Au moins 19 personnes, dont deux membres des forces de sécurité, ont été tuées lors d’affrontements en marge de ces manifestations, selon les chiffres officiels. La plupart des manifestants ont été victimes d’« incidents liés au pillage », avait affirmé jeudi le porte-parole du gouvernement, Boshara Juma. « La police a capturé 10 personnes affiliées au groupe ALS/Abdel Wahid et saisi 14 Kalashnikovs et 1 000 munitions », a annoncé lors d’une conférence de presse Mamoun Hassan, ministre d’État à l’information, en précisant que des ordinateurs avaient également été confisqués. « Des documents trouvés sur les ordinateurs indiquent que ces personnes avaient l’intention de tuer des manifestants », a précisé M. Hassan.

Gaz lacrymogènes

Plusieurs bâtiments du parti d’Omar el-Béchir, le Congrès national, avaient été pris d’assaut et brûlés par des manifestants lors des premiers jours des manifestations, qui se sont propagées dans des villes et villages soudanais avant d’atteindre la capitale Khartoum. Selon le chef des services de sécurité, des membres du groupe rebelle étaient responsables de ces violences.

L’Armée de libération du Soudan (ALS) d’Abdel Wahid Mohammed al-Nour et d’autres groupes rebelles affrontent les autorités soudanaises au Darfour (ouest) depuis 2003 sur fond de tensions ethniques.

Vendredi à Omdourman, ville jumelle de Khartoum, située sur la rive occidentale du Nil, des centaines de fidèles sortant d’une mosquée du parti Oumma, principal parti de l’opposition, ont scandé « Liberté, paix, justice », avant l’intervention des forces anti-émeutes qui ont dispersé la foule à coups de gaz lacrymogènes, selon des témoins. Les forces anti-émeutes ont également fait usage de gaz lacrymogènes pour disperser des manifestants à Port-Soudan, Madani et Atbara, ville de l’est du pays où a débuté le mouvement de contestation, selon des témoins.

Des photos publiées par des militants sur les réseaux sociaux montrent d’épaisses colonnes de fumée s’élevant de plusieurs quartiers de Khartoum, alors que les manifestants ont brûlé des poubelles et des pneus. Policiers et officiers des services de sécurité ont été déployés dans plusieurs secteurs de la capitale.

Arrestations de journalistes

Réunis jeudi soir, des groupes d’opposition avaient appelé à poursuivre les manifestations dans les jours à venir, a indiqué le Parti communiste dans un communiqué. Plusieurs membres de formations de l’opposition ont été arrêtés en marge des manifestations.

Le Parti du Congrès soudanais a ainsi indiqué que quelques heures après le début des manifestations vendredi, son chef Omar el-Digeir avait été arrêté par les services de sécurité. « Il a été emmené vers une destination inconnue », a affirmé le parti dans un communiqué.
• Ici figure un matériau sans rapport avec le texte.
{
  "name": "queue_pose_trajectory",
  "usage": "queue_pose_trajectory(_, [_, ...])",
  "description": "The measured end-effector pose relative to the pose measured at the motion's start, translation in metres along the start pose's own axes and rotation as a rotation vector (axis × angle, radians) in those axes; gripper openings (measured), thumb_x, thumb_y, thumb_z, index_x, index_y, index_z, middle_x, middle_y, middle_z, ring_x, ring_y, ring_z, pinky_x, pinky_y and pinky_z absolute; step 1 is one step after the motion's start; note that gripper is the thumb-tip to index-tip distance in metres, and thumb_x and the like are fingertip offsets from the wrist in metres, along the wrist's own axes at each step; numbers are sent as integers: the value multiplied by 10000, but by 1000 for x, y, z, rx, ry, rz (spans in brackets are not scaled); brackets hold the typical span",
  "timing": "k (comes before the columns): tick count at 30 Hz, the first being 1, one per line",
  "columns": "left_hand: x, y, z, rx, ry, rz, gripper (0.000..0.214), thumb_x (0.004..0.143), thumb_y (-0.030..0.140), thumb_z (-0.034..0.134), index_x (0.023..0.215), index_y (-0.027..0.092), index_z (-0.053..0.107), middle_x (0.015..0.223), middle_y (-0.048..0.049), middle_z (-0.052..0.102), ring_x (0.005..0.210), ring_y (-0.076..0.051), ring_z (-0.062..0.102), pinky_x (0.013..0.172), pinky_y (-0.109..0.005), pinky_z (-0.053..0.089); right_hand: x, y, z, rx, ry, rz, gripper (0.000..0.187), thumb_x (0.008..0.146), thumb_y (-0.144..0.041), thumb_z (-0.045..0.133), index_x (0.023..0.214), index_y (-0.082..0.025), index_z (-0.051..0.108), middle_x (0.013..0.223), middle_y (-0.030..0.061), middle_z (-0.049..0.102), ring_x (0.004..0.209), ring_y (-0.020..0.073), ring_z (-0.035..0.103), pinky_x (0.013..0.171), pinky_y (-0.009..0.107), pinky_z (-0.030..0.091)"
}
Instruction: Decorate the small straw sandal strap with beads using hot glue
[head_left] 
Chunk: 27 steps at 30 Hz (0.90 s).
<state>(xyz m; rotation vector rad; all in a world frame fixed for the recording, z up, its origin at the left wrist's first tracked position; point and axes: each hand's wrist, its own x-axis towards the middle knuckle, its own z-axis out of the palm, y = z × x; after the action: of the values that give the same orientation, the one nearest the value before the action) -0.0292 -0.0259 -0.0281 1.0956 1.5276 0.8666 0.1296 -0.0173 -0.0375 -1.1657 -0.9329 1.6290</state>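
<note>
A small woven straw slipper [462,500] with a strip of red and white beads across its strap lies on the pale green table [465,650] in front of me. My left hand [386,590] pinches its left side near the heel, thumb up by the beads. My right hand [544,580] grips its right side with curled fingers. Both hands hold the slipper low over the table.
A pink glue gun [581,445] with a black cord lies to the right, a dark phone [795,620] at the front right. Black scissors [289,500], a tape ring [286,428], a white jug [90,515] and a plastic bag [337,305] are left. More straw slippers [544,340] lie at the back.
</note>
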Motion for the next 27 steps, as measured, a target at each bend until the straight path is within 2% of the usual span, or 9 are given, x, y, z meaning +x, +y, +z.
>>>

L’Association des écrivains soudanais a pour sa part annoncé l’arrestation mardi du poète Mohamed Taha, qui avait participé à une manifestation. « Nous ignorons où il se trouve », a-t-elle affirmé. Le réseau des journalistes soudanais a fait état de l’arrestation de deux journalistes.

Sur décision du gouvernement, le prix du pain est passé mi-décembre d’une livre soudanaise (1 centime d’euro) à trois livres, tandis que le prix du carburant grimpait également, provoquant la colère de la population. Au-delà des revendications sociales, parmi les manifestants certains réclament aussi « la chute du régime », slogan du Printemps arabe en 2011, du président Béchir, au pouvoir depuis 1989. Amputé des trois quarts de ses réserves de pétrole depuis l’indépendance du Soudan du Sud en 2011, le pays a vu l’inflation s’établir à près de 70 % annuels, tandis que la livre soudanaise plongeait face au dollar américain.